Think what would happen if you went to buy a new car and were told that just one model was available. Since cost was an issue, the sole choice was a stripped‐down model without any options. If you wanted a stereo or power steering, even if you could afford to pay for it, you’d be out of luck. It wouldn’t be long before Congress started a movement for a car buyers’ bill of rights, with Democrats and Republicans arguing over what color the one model of car should be painted.
Of course that doesn’t happen with cars, because you can always go to the lot next door and pick a different model. Why can’t you do that with health insurance?
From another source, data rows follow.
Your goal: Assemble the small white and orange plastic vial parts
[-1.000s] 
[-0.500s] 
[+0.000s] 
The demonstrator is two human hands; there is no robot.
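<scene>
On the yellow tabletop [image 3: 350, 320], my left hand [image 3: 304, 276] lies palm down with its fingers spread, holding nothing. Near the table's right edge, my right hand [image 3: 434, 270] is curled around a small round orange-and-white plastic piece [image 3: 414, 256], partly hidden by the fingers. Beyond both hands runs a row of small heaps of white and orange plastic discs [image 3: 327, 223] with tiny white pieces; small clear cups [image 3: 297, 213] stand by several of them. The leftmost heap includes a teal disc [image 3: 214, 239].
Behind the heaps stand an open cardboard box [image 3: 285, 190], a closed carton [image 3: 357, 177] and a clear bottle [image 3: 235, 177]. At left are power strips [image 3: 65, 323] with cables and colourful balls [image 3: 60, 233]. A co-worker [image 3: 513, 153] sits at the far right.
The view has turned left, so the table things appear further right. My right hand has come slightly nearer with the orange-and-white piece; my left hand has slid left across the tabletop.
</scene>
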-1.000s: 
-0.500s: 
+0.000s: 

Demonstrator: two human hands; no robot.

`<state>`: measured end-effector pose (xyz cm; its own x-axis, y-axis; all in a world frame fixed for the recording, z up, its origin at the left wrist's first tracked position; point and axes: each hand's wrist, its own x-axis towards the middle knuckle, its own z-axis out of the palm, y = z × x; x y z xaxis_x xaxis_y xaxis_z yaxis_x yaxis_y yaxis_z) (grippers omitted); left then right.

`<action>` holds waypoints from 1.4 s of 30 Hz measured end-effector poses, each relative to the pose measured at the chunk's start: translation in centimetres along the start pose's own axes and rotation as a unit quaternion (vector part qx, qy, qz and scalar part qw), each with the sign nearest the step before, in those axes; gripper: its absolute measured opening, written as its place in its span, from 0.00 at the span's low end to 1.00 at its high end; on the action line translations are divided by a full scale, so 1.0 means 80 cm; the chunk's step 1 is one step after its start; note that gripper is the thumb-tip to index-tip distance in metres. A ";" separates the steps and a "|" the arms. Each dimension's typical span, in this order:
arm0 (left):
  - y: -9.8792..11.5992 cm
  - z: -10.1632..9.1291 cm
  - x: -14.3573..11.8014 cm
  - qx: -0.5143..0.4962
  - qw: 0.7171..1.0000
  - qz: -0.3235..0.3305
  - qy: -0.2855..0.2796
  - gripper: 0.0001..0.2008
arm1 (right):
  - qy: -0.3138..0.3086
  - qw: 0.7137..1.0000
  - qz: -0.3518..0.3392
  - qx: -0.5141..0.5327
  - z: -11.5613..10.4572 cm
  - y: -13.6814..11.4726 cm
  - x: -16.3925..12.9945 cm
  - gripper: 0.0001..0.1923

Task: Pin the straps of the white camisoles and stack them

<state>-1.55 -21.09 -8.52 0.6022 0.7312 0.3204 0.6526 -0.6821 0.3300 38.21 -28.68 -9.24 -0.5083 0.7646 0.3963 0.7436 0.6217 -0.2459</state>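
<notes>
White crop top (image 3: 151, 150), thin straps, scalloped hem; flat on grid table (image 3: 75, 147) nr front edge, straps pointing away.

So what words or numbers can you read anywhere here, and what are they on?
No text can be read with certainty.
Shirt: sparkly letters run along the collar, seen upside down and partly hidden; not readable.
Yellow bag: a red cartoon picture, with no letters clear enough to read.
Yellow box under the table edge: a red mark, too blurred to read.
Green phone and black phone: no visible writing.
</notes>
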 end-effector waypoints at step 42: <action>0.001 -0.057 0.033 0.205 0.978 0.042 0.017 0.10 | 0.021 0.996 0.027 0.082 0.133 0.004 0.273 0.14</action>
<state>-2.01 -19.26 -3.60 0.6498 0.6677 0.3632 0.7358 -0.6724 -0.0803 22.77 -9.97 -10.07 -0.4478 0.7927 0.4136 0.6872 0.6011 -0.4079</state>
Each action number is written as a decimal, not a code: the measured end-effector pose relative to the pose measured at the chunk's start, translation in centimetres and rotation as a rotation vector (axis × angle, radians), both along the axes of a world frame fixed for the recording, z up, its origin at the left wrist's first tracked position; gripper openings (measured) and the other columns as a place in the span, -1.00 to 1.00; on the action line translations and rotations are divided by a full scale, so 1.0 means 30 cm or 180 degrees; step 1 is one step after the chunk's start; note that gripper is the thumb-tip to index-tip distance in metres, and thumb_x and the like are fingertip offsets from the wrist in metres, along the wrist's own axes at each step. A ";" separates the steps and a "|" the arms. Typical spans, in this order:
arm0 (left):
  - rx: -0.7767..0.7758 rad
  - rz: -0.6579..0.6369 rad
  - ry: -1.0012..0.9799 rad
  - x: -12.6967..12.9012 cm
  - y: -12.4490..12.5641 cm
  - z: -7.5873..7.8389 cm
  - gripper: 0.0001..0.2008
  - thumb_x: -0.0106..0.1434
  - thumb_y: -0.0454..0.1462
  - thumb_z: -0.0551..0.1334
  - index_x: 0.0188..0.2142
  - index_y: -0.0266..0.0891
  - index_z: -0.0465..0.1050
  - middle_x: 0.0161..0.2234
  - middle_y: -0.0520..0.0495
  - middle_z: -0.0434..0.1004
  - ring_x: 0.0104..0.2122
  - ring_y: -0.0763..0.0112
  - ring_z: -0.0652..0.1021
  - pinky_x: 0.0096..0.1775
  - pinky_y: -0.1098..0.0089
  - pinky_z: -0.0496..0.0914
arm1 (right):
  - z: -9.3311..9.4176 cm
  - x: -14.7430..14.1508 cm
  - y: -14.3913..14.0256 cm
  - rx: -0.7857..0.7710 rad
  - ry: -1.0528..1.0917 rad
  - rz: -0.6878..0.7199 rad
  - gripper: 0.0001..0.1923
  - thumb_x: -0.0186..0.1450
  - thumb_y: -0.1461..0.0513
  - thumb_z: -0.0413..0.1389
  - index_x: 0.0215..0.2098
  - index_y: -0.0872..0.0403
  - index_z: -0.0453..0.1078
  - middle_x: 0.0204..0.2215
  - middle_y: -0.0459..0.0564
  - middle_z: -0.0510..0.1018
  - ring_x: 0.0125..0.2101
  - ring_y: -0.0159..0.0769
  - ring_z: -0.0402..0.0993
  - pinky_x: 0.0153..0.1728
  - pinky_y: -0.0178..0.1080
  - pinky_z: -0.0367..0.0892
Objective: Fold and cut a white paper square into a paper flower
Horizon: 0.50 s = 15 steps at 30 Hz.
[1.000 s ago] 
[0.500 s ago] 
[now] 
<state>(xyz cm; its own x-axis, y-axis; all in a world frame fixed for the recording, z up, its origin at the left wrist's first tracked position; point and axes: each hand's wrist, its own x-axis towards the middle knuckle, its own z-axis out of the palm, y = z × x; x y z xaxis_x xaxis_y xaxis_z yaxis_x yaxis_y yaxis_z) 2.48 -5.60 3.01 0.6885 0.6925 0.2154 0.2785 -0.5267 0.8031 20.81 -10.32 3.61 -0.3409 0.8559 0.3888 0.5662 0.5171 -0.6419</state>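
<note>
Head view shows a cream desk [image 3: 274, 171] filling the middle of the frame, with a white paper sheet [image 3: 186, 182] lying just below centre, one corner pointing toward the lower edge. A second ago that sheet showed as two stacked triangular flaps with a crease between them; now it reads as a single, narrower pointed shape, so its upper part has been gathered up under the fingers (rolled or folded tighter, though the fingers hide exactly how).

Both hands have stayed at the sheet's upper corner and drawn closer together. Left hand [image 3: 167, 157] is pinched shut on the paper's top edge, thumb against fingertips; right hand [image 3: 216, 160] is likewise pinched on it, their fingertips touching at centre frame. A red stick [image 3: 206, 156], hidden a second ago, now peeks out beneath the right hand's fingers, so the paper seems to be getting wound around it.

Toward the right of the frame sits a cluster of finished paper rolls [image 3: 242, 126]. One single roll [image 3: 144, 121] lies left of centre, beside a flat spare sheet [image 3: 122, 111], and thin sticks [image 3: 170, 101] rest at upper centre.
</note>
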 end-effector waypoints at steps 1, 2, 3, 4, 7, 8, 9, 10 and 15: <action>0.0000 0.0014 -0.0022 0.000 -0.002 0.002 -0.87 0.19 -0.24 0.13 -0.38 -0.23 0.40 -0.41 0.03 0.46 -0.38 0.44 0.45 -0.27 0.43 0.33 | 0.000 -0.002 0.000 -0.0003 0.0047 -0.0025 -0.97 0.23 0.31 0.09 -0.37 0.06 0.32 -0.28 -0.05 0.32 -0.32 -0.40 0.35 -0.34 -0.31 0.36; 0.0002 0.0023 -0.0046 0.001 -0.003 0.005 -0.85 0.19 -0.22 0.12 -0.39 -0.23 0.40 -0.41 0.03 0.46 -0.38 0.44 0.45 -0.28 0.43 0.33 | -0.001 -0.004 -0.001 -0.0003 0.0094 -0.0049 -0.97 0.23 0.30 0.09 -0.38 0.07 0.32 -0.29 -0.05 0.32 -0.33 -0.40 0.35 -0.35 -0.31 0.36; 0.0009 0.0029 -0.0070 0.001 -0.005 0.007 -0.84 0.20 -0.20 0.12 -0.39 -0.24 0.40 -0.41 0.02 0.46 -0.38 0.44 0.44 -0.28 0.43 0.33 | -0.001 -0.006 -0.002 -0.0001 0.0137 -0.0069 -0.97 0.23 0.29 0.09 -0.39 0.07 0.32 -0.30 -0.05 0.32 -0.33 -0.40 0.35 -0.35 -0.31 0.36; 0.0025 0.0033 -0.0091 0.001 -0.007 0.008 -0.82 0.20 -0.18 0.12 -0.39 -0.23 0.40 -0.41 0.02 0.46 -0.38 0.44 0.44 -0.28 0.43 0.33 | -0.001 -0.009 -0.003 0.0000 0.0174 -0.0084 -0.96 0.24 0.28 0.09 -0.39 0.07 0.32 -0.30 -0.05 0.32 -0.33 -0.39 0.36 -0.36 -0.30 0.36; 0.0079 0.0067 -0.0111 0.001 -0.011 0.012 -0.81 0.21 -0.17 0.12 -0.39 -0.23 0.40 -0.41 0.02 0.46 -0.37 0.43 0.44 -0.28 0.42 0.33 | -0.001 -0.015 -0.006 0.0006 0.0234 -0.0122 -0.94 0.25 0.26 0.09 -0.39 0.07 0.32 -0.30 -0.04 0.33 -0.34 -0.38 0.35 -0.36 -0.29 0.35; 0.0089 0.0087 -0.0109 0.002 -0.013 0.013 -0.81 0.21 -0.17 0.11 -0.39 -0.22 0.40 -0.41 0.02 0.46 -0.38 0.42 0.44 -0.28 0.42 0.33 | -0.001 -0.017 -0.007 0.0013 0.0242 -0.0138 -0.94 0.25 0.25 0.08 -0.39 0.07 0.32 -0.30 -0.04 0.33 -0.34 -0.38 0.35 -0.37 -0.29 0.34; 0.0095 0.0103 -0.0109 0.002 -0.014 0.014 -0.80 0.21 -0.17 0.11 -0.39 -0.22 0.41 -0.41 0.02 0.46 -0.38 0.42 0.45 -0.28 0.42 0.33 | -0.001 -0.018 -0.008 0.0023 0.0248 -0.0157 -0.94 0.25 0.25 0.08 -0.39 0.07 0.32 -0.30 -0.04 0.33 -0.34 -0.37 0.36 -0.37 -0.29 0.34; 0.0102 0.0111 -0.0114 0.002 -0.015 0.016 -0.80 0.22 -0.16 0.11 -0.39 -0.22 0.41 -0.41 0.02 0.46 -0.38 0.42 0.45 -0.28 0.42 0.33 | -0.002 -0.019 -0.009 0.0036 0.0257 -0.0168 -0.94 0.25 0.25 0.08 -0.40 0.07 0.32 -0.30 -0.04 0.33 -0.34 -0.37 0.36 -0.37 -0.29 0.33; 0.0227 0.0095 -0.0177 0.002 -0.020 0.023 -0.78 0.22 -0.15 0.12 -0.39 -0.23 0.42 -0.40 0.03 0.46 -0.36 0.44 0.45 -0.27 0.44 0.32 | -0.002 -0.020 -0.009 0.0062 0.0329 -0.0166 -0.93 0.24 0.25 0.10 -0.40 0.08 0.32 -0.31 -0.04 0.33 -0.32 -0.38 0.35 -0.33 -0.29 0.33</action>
The reason lies in an anomaly in our tax code. If your employer gives you health insurance, it is tax‐free for you. But if you purchase health insurance on your own, you receive no such tax break. That means that if you don’t like the insurance plan your employer offers, you cannot go elsewhere and buy your own coverage without incurring a substantial tax penalty.
Here’s an example: Let’s assume that you earn $30,000 and your employer supplies a health insurance plan with the local HMO that has a value of $5,000. You pay taxes on only $30,000. What if you don’t like that HMO and want to go someplace else for your health care? You could tell your boss to give you that $5,000 he was spending on your HMO coverage and then go out and buy your own insurance. But if you did, you would have to pay taxes on $35,000 instead of on $30,000. That could cost you an additional $2,000 or more in taxes. You are effectively stuck with your boss’s policy, like it or not.
In health insurance, as in so many other things, whoever controls the money controls the game. If the government controls health care spending, the government will control health care. If your boss controls your health care money, your boss will control your health care. But if you control the money, you can control your own health care.
Rather than debating how to best regulate your boss’s policy or whether you should be able to sue the HMO that your boss chose for you, Congress should be seeking ways to give you a greater choice of health plans. In short, Congress should put the money back in your hands so that if you don’t like your boss’s plan you can simply go someplace else and buy one you do like. Some people will stick with HMOs, accepting slightly fewer services and less choice of doctors, while pocketing the extra money. Others will choose to spend a little more to get more choice and extra services. The choice would be up to each individual worker.
Congress can do this by changing the tax code to give individually purchased health insurance, or for that matter health care you pay for out of your own pocket, the same tax break as you get for employer‐provided health insurance. Congress should create a universal health care tax credit available to all Americans, regardless of where they buy their health insurance. That would empower individual Americans to choose the health insurance plan best for them.
It doesn’t have to be more power to the government or more power to the HMOs. It could be power to the people.